Два месяца я не ходил на почтамт. Если спросить, что я эти два месяца делал, могу ответить точно — “я не ходил на почтамт”. Вся моя жизнь была посвящена тому, чтобы не пойти на почтамт. Говорят, то же самое переживают курильщики, которые вдруг решили бросить курить. Все их время, все силы, все мысли — все сосредоточено на том, чтобы не курить. Это так, Джузеппе? Скажи. Ты ведь бросал курить, когда стал монахом?
— Так, — сказал он. — Говорят, не для всех так. Говорят, есть отдельные счастливцы, которые бросают легко. Вчера курил, сегодня — нет, и не хочется.
— А ты мучился? — спросил я.
— Ужасно, — он засмеялся. — Это было мое самое сильное испытание перед пострижением, правду говорю. Тем более что я курил трубку. Трубка — это не сигарета: чиркнул, закурил, затянулся, выбросил. Трубка — это особый вкус, особое ощущение в руке и на зубах. У меня были четыре трубки.

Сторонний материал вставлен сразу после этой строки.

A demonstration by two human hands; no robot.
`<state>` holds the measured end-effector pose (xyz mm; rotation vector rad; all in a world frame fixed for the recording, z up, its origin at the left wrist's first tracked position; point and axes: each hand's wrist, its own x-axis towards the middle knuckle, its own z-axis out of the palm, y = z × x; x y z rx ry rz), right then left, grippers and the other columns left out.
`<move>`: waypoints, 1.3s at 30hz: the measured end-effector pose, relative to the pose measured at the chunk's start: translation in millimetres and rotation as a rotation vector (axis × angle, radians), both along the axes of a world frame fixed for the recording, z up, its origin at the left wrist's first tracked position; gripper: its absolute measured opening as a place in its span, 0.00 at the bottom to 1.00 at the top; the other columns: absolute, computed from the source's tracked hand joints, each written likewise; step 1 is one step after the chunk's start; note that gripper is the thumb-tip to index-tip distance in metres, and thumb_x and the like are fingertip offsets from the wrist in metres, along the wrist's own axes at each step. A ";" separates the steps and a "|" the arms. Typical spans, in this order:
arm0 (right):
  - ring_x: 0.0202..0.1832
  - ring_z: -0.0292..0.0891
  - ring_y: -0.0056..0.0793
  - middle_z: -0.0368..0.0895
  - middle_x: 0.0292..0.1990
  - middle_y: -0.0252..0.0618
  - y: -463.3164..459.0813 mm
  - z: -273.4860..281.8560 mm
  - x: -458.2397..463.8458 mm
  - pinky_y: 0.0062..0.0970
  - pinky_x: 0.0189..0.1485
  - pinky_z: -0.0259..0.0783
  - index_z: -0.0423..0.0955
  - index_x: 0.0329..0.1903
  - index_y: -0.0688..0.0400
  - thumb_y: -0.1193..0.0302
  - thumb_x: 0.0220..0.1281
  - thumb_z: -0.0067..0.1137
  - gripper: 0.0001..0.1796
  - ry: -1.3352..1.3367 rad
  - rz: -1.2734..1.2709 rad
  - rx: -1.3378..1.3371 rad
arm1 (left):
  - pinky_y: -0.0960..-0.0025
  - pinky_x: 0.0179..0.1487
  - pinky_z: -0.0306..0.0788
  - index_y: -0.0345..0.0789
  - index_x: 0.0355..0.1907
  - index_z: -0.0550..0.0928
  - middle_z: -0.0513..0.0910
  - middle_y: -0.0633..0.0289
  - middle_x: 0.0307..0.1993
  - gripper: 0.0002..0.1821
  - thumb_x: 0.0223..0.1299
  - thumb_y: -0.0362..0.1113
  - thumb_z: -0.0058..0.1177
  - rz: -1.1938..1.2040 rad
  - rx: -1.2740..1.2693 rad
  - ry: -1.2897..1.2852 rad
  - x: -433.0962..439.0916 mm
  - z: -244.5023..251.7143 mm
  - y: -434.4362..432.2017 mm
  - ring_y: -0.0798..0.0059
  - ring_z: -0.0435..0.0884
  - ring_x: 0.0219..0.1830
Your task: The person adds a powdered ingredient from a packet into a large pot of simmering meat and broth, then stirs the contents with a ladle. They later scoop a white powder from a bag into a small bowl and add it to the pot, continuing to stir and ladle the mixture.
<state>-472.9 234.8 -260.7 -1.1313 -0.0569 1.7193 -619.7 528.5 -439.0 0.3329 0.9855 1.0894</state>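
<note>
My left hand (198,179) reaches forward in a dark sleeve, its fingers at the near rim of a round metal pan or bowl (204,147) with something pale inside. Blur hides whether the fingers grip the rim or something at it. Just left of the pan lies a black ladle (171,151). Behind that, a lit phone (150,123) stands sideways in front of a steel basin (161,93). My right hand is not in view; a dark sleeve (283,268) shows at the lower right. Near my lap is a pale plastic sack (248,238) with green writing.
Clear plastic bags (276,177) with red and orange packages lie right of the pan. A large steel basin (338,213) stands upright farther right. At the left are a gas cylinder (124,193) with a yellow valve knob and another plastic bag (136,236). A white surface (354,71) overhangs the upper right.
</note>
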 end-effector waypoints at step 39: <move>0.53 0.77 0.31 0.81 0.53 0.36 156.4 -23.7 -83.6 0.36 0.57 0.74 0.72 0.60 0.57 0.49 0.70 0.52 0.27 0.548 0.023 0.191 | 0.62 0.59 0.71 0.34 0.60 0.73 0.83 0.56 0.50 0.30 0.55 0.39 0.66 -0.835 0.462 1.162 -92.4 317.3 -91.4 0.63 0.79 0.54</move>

— Да? — сказал я. — Я даже не заметил, что их было четыре. Хотя нет, кажется, что они были разные. То ли большая и маленькая, то ли прямая и кривая… Зато что я запомнил, так это жуткий дым.

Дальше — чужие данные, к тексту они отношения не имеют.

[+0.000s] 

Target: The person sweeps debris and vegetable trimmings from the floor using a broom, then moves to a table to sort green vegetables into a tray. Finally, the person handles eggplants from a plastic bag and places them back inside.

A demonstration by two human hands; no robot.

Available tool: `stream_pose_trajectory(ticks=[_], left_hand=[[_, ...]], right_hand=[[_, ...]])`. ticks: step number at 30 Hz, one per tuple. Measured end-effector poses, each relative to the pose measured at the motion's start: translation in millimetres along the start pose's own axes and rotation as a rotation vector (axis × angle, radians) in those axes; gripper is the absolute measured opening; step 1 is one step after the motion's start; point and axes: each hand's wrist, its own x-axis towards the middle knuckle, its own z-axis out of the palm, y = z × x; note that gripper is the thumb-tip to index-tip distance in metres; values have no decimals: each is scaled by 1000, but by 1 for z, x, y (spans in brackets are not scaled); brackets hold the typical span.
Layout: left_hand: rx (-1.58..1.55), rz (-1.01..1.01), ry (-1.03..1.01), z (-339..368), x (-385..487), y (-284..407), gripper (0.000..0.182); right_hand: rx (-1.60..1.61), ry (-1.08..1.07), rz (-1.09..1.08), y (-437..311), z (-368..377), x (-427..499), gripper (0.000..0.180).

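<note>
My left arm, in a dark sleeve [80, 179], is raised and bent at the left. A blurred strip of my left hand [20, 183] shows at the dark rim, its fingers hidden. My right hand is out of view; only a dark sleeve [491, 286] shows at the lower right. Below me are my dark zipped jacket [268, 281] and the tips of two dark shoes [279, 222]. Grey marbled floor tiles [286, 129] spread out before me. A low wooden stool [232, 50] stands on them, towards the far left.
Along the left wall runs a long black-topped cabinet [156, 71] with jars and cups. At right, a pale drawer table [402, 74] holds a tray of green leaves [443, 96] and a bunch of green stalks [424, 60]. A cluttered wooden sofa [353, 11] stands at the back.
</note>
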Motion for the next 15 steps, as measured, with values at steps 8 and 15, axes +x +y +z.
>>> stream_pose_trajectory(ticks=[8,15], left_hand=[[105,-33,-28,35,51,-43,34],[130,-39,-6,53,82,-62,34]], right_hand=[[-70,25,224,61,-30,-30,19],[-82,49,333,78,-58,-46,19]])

— Ты же говорил, что такой чудесный медовый запах! — возмутился Джузеппе. — Ты лицемерил, дружочек! Ты хотел мне угодить.
— Может быть, — сказал я. — Ты позвал меня к себе, оставил ночевать, накормил. Надо было сказать тебе что-то приятное. Ну, или потерпеть. А может быть, мне на самом деле сначала показалось душисто и ароматно. А потом заболела голова. Тяжелый сладкий дым. Хорошо, что ты бросил курить.

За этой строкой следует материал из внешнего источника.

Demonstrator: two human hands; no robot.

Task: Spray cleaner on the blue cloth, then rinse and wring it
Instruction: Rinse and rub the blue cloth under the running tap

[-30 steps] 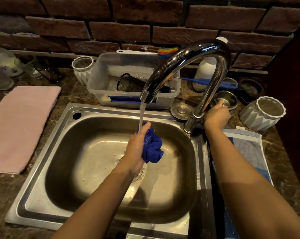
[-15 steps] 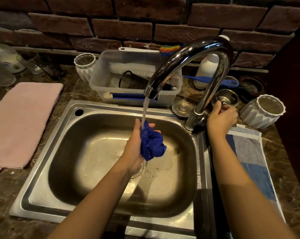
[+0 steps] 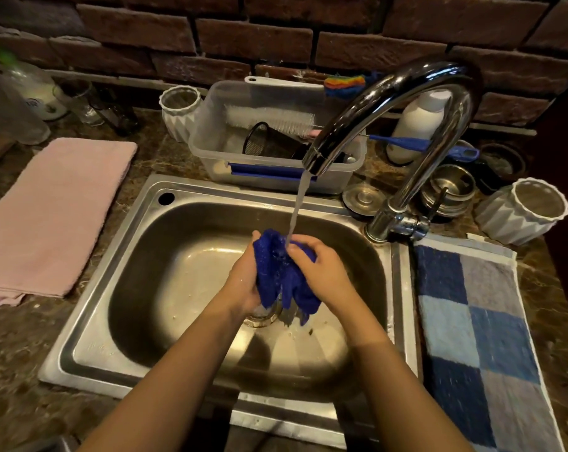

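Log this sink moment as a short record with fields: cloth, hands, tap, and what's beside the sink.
cloth: blue cloth, bunched under the water stream, over the sink
left hand: grips the cloth's left side
right hand: grips its right side
tap: running
beside sink: pink towel on the left, checked towel on the right

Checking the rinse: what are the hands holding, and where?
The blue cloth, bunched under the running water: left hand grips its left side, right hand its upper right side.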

— Что ж не сказал сразу? — Джузеппе, казалось, разобиделся всерьез.
— Простите, ваше преосвященство, — сказал я. — Больше не буду, ибо лицемерие есть грех.
— Я очень, очень мучился. Мне снилось, что я набиваю трубку, раскуриваю трубку, вычищаю трубку. Держу трубку в руке, сжимаю в ладони ее теплое деревянное тельце. Я просыпался, и потом было трудно заснуть.
Джузеппе задумался, туманно глядя сквозь меня.
— Понятно, — сказал я.
Да, конечно, понятно. Две вещи совпали в жизни бедного Джузеппе. Он прятался от полиции — и одновременно переживал моральный перелом: возвращение в лоно Церкви после длинного перерыва на социализм и терроризм. Но, несмотря на это, он все равно мучился, бросая курить.
А я мучился, проходя мимо почтамта. Изо всех сил сдерживался, чтоб не взяться за сияющую латунную ручку, не войти в зал и не подбежать к окошечку “до востребования”.
Но, как курильщик, которому надоела отчаянная борьба с собой, который проиграл в этой борьбе, который убедил себя, что бросит курить как-нибудь в следующий раз — в один прекрасный день — через два месяца после того, как я в письме распрощался с Евой — я все же пришел на почтамт.